--- TASK DETAILS ---
From the first line of the material through the line containing "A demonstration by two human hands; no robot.", restate everything word for word and nothing more.

--- RAW DATA ---

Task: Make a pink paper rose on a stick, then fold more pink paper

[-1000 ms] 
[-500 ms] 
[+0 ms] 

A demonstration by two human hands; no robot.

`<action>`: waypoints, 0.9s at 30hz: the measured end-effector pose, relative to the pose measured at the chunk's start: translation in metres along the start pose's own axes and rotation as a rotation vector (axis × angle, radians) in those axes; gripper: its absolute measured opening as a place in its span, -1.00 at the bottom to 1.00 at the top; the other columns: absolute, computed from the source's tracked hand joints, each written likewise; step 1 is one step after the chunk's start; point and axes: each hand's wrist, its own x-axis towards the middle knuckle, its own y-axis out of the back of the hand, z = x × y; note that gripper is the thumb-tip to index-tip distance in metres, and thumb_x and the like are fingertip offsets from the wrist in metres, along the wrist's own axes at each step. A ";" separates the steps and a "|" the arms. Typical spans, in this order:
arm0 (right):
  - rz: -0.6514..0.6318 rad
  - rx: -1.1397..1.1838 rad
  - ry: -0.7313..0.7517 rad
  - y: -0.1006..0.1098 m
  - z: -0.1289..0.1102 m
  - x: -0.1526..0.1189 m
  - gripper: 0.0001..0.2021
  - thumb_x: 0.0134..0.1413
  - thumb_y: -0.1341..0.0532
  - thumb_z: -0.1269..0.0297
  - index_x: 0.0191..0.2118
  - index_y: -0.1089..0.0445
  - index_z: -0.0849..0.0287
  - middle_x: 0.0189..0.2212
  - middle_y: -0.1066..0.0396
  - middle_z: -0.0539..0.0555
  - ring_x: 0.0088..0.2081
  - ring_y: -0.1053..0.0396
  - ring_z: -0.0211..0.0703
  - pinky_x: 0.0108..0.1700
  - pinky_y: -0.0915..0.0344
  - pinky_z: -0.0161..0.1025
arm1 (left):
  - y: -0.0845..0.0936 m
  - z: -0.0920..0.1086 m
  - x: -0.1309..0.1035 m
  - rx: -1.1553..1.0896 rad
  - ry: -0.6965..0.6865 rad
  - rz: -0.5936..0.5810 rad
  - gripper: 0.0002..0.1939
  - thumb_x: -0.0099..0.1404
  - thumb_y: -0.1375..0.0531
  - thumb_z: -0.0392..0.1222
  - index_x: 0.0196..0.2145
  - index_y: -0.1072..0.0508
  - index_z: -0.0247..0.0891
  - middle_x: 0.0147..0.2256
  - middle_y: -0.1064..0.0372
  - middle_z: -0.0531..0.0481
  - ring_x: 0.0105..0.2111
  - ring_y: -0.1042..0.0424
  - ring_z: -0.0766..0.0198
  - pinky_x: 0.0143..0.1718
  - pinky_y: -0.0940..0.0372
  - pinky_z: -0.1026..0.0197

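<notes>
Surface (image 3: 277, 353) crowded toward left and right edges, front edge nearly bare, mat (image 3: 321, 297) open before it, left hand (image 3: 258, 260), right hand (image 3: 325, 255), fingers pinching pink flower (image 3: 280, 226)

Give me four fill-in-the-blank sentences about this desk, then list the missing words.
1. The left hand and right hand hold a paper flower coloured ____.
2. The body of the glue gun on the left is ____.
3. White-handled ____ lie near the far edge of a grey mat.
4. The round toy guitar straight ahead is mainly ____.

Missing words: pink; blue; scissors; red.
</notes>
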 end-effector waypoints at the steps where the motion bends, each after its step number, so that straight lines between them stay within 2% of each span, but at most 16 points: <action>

--- YOUR RESPONSE ---
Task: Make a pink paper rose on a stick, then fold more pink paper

[-1000 ms] 
[-500 ms] 
[+0 ms] 

A demonstration by two human hands; no robot.

This answer leaves nothing further to address.